United States District Court, D. Minnesota
Jan 28, 2007
Civil File No. 05-2379 (MJD/AJB) (D. Minn. Jan. 28, 2007)

Opinion

Civil File No. 05-2379 (MJD/AJB).

January 28, 2007

Alf E. Sivertson, Sivertson Barrette, Counsel for Plaintiff.

Aaron Mills Scott and Gary M. Hansen, Oppenheimer Wolff Donnelly LLP, Counsel for Defendant.


MEMORANDUM OF LAW ORDER


I. INTRODUCTION

The above-entitled matter comes before the Court upon the Report and Recommendation of United States Magistrate Judge Arthur J. Boylan dated December 1, 2006. Plaintiff Malia Narikawa filed objections to the Report and Recommendation.

Pursuant to statute, the Court has conducted a de novo review of the record. 28 U.S.C. § 636(b)(1); Local Rule 72.2(b). Based on that review the Court declines to adopt the Report and Recommendation dated December 1, 2006.

II. DISCUSSION

The Court adopts the Report and Recommendation sections entitled "Background and Claims" and "Standard of Review," pages 1 through 6 of the Report and Recommendation. The Court declines to adopt the remainder of the Report and Recommendation.

Narikawa has brought a claim for statutory damages under 29 U.S.C. § 1132(c), which states, in relevant part:

(1) Any administrator . . . (B) who fails or refuses to comply with a request for any information which such administrator is required by this subchapter to furnish to a participant or beneficiary (unless such failure or refusal results from matters reasonably beyond the control of the administrator) by mailing the material requested to the last known address of the requesting participant or beneficiary within 30 days after such request may in the court's discretion be personally liable to such participant or beneficiary in the amount of up to $100 a day from the date of such failure or refusal, and the court may in its discretion order such other relief as it deems proper.

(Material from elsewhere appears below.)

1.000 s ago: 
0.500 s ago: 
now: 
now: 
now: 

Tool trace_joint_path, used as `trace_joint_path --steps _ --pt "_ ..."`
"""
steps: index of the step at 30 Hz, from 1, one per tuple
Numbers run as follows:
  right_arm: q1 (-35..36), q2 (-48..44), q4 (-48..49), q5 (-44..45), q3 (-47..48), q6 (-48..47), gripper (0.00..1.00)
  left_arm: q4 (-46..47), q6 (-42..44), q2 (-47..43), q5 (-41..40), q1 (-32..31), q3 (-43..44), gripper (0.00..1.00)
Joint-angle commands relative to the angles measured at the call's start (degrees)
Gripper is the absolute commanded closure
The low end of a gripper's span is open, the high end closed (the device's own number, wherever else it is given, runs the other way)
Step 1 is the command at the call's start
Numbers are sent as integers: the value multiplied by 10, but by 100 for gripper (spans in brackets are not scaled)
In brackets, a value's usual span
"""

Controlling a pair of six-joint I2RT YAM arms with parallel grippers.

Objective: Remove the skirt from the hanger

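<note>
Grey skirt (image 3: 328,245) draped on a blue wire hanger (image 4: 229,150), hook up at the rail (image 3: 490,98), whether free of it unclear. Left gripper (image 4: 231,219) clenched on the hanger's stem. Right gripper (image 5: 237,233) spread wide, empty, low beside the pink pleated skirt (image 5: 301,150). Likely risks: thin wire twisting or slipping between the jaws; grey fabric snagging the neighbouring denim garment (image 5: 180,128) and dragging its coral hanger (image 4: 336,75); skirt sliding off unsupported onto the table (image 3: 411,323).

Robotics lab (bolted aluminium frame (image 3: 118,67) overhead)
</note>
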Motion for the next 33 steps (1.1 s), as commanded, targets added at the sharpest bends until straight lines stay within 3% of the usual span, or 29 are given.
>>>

Narikawa contacted BCBSM, Inc., ("BCBSM") at least three times by telephone and twice requested information regarding her coverage and BCBSM's failure to pay her claims. The details of her conversations with BCBSM are not before the Court because this motion is before the Court on affidavits only; no deposition testimony has been submitted. The Court cannot definitively determine exactly what information Narikawa requested from BCBSM. Narikawa admits that she made no written requests for information from BCBSM. Generally, in order to obtain relief under § 1132(c)(1), a plaintiff must have made a written request for information, because a plan administrator's duty to provide certain information to participants in generally found in 29 U.S.C. § 1024(b)(4). Kerr v. Charles F. Vatterott Co., 184 F.3d 938, 946-47 (8th Cir. 1999) ("Under 29 U.S.C. § 1024(b)(4), the plan administrator, upon written request, is required to furnish certain enumerated reports to plan participants. Section 1132(c)(1)(B) penalizes the plan administrator for failure to supply requested information within thirty days of the request by making the administrator, `in the court's discretion[,] personally liable to such participant or beneficiary in the amount of up to $100 a day from the date of such failure or refusal. . . .' 29 U.S.C. § 1132(c)(1).").

However, there is an exception to the general requirement that § 1132(c) requests be in writing: If a plaintiff orally requests information that the administrator is already statutorily required to provide, and the administrator fails to provide the information, then the § 1132(c)(1) penalties still apply. Crotty v. Cook, 121 F.3d 541, 548 (9th Cir. 1997) ("[I]f the participant requests something he was entitled to receive automatically, without any request, then the civil enforcement penalty provision applies without regard to whether the request was in writing.").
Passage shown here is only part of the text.